La douleur défécatoire de la fissure anale est rythmée en trois temps distincts :

- douleur brutale au passage de la selle, à type de brûlure, de cuisson ;

- accalmie durant dix à trente minutes ;

- réapparition progressive d'une contracture douloureuse, de plus en plus intense, durant plusieurs heures.

De minimes rectorragies sont souvent décrites après le passage de la selle. Un prurit et des démangeaisons accompagnent parfois la phase de cicatrisation.

EXAMEN CLINIQUE

L'examen clinique du patient s'effectue en position genupectorale, mettant en évidence l'ulcération au niveau des plis de l'anus. Cette fissure est superficielle, mais si douloureuse pendant les crises, que le toucher rectal est généralement impossible sans une anesthésie locale à la Xylocaïne® 1 %. Lors du déplissement des plis radiés, associé à une anuscopie, on met en évidence la lésion.

Les formes jeunes présentent des bords minces, souples. La fissure est superficielle et étroite.

Les formes plus anciennes, souvent moins douloureuses, ont un aspect un peu différent : les bords de la lésion sont épais, indurés, parfois décollés, la fissure est plus large, creusante, et parfois accompagnée d'un polype et d'une papille hypertrophiée. Enfin, dans certains cas, la fissure peut être surinfectée et suinter. La palpation des adénopathies éventuellement associées doit alerter en faveur d'une surinfection ou d'un diagnostic différentiel.

DIAGNOSTICS DIFFÉRENTIELS

Selon le contexte clinique, en cas de doute, une biopsie sera effectuée ainsi que tout examen complémentaire nécessaire à la recherche d'une des pathologies suivantes :

- un cancer épidermoïde, avec une lésion irrégulière et indurée ;

- une maladie de Crohn, avec le plus souvent des fissures multiples et inflammatoires et des formations hypertrophiques ;

- des lésions infectieuses, notamment dues à des maladies sexuellement transmissibles (MST) comme la syphilis, mais aussi à des mycoses péri-anales, une amibiase, une tuberculose anale ;

- une lésion traumatique, un abcès de la marge anale.

TRAITEMENTS

La cicatrisation est parfois complète et spontanée. Néanmoins, le risque de récidive ou d'évolution vers la chronicité est possible, en particulier lorsque l'on ne traite pas correctement une constipation associée.

Traitement médical. Régulateurs du transit non irritants : mucilages, laxatifs osmotiques ou huileux.

- Conseils hygiénodiététiques : consommation suffisante de fibres alimentaires (pain au son) + ration hydrique journalière suffisante (minimum 1,5 l d'eau par jour en plus de l'alimentation).

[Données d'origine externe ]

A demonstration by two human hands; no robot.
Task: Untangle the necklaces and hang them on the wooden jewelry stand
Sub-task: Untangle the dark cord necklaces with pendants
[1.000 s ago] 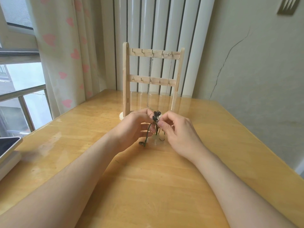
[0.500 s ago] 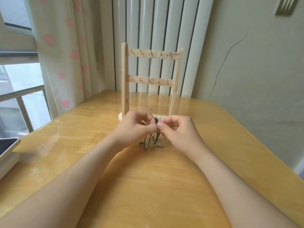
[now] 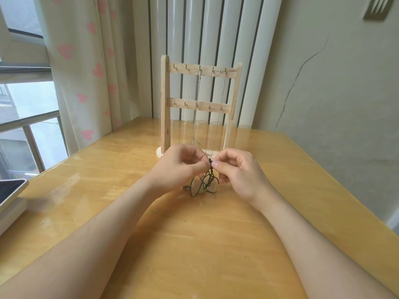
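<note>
Head view: two chains [image 3: 197, 93] already hang on the stand [image 3: 165, 100] by the worktop's [image 3: 194, 244] far edge — left to untangle is the dark cord [image 3: 206, 183] just in front, its top pinched by left hand [image 3: 181, 167] and right hand [image 3: 235, 169], loops touching the worktop.

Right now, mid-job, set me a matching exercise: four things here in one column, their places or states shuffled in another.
1 dark green cord necklace
2 silver chain necklace
3 pale wooden jewelry stand
4 dark-screened tablet

A hangs from a top-rail hook
B pinched between left hand and right hand
C lies at the far left edge
D stands upright behind the hands

Pairs: 1-B, 2-A, 3-D, 4-C.
</note>
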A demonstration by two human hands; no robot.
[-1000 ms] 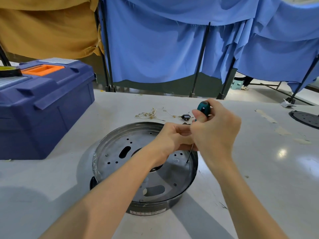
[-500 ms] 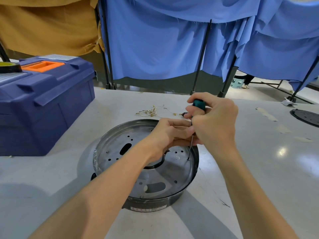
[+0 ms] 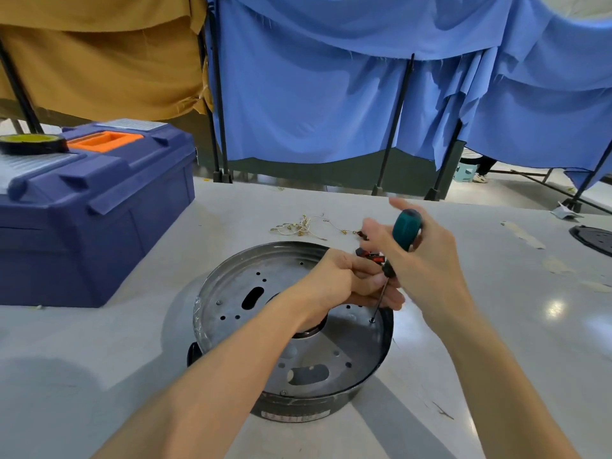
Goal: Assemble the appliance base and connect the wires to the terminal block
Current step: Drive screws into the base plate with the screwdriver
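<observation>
One metal base (image 3: 231,293), one screwdriver (image 3: 406,230), one toolbox (image 3: 99,233), one tape roll (image 3: 31,144), one wire bundle (image 3: 298,226), perhaps one dark disc (image 3: 594,240).

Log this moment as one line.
step: fastening | screwdriver tip at hole in base | left hand grips shaft | right hand spread on handle, blurred
</observation>
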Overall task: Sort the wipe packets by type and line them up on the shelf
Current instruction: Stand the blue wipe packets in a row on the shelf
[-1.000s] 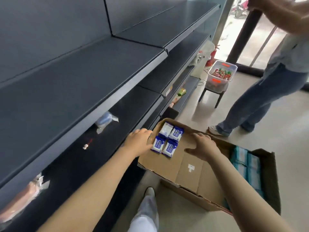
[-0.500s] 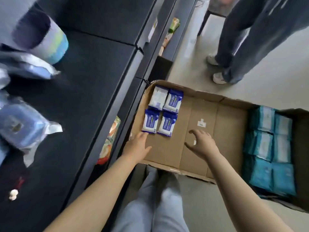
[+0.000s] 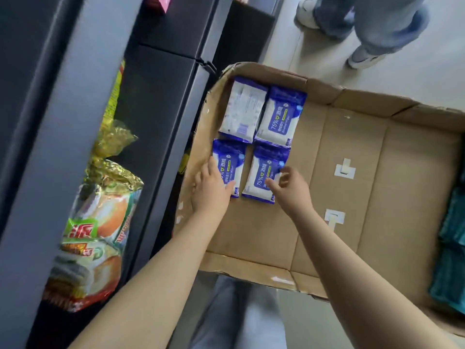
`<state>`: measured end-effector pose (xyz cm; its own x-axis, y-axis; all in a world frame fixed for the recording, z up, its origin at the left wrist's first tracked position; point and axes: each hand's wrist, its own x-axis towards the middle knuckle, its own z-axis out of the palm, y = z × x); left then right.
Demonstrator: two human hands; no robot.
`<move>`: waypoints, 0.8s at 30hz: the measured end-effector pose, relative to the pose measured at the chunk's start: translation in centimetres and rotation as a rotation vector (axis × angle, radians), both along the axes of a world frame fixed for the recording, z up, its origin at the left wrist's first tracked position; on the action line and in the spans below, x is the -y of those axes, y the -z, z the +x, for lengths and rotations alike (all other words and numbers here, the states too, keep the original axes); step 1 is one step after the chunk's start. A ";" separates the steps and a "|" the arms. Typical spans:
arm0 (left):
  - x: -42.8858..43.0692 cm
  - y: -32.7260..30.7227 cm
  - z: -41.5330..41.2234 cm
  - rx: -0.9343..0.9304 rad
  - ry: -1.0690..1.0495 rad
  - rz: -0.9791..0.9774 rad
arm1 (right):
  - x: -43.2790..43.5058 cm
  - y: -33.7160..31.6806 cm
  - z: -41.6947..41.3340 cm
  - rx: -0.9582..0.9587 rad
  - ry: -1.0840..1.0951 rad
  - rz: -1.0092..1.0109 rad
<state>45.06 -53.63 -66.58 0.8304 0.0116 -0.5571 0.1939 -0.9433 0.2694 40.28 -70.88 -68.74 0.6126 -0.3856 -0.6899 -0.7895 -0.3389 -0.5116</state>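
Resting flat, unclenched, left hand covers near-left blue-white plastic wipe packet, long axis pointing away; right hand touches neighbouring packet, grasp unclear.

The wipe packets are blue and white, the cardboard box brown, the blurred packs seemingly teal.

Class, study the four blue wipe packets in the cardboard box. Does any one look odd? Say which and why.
Yes: the far-left packet lies white back up, while the other three packets show their blue 75% fronts.
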 end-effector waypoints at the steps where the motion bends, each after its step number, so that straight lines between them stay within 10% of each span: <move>1: 0.1 0.2 0.2 0.025 0.014 0.022 | -0.2 0.4 0.2 0.010 0.053 -0.013; 13: 0.7 -1.1 -2.5 -0.134 -0.585 -0.369 | 1.5 -2.4 -2.8 0.054 0.551 0.282; 24: 3.4 -26.1 -9.2 -0.206 -0.732 -0.754 | 6.1 -26.4 -9.0 0.385 0.647 0.606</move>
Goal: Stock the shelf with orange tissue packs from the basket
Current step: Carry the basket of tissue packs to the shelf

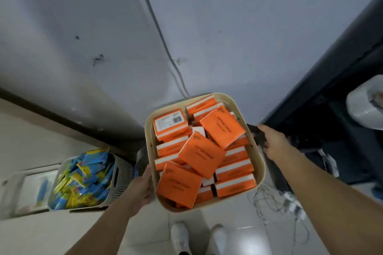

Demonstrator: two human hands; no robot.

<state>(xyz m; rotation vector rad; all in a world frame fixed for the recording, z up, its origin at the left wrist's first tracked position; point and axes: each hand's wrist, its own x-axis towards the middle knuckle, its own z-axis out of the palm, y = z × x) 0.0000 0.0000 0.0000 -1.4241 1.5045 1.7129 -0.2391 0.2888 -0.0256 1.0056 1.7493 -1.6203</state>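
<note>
Observed: cream basket (260,161), full of orange tissue packs (202,155). Left hand (141,190) grips its left rim; right hand (273,143) grips its right side.

Left hand (139,189) fingers behind basket (148,141)

You faced a pale grey wall (228,27) that filled the upper frame, scuffed dark in places, with two thin cables (159,33) running down its middle. At left a dark skirting (51,113) met pale, glossy floor tiles (41,234). A dark unit (331,93) lined the right edge, with a white roll (364,107) beside it. Tangled wires (273,203) lay on the floor at lower right. The light was dim.
</note>
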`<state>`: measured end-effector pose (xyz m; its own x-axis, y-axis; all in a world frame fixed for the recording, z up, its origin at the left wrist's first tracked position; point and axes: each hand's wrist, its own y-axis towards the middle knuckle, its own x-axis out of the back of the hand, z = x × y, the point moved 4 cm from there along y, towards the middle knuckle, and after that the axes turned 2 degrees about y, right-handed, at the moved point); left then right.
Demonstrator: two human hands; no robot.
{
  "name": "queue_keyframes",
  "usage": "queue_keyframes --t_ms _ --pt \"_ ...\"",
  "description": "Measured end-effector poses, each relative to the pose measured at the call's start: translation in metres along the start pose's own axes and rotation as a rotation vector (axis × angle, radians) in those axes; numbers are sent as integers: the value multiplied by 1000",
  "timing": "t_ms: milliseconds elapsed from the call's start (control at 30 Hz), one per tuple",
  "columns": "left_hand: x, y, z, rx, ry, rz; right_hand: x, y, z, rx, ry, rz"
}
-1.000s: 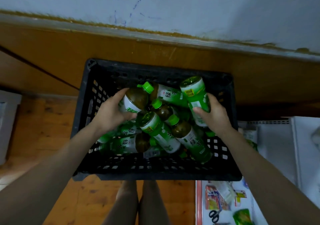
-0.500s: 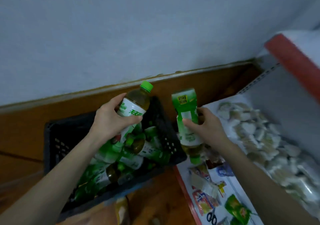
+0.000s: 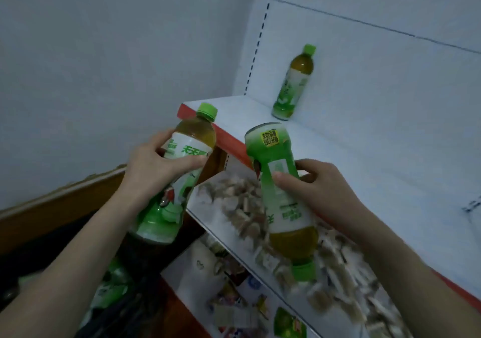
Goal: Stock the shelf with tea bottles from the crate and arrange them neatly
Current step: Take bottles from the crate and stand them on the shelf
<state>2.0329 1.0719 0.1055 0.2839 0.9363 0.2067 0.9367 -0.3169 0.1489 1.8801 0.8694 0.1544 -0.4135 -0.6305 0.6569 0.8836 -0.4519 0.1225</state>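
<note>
Both bottles are up by the white metal shelf (image 3: 364, 155) now. Left hand (image 3: 156, 171) wraps the upright tea bottle (image 3: 197, 132), right hand (image 3: 320, 189) the cap-down tea bottle (image 3: 270, 153). Smooth, glossy plastic. Third bottle (image 3: 294, 82) stands at the back.

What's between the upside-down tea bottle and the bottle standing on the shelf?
Only bare white shelf board: the head view shows nothing between the upside-down green-labelled plastic tea bottle and the upright green-capped tea bottle.
</note>
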Motion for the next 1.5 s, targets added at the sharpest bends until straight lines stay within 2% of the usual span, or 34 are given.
queue_keyframes --t_ms 333,667,800,1033,1100,1267,1500 --pt "-117 18 -106 -120 -154 176 143 2 -42 -91 -109 -235" --pt "-215 112 -126 -149 -290 369 177 53 -93 -248 -555 -387" --pt "-241 142 -125 -159 -316 442 168 72 -107 -284 -718 -354" --pt "-261 168 -116 -168 -361 485 139 98 -124 -287 -825 -230" --pt "-263 171 -113 -176 -375 482 135 100 -128 -283 -789 -208" --pt "-267 171 -108 -180 -381 475 146 90 -135 -321 -520 -196" --pt "-274 166 -114 -242 -381 520 150 85 -139 -372 -580 -100"
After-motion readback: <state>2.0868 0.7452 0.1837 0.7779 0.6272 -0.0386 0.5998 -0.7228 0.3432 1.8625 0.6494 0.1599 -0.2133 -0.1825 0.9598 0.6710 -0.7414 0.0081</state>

- Lubrificateurs du canal anal, topiques locaux (suppositoires, pommade...).

- Antalgiques et anti-inflammatoires.

- Une à deux injections sclérosantes sous-fissuraires de 0,5 ml de Kinuréa H®.

- Une piste explorée à l'étranger mais n'ayant pas encore l'AMM dans cette indication en France est l'application locale de dérivés nitrés ou l'injection intrasphinctérienne de toxine botulique (20 à 40 U Botox®). Ces médications réduisent transitoirement le tonus de base du sphincter et diminuent ainsi les tensions au point de fragilité. Les résultats semblent très encourageants mais doivent encore être validés.

Traitement chirurgical. Le but de cette chirurgie est, selon la technique employée, la résection de la fissure (avec biopsie), la consolidation des zones de fragilité, et le relâchement du sphincter anal. Les résultats sont généralement probants après un traitement chirurgical, mais il faut noter des difficultés de continence, particulièrement pour les gaz, dans 10 à 20 % des cas.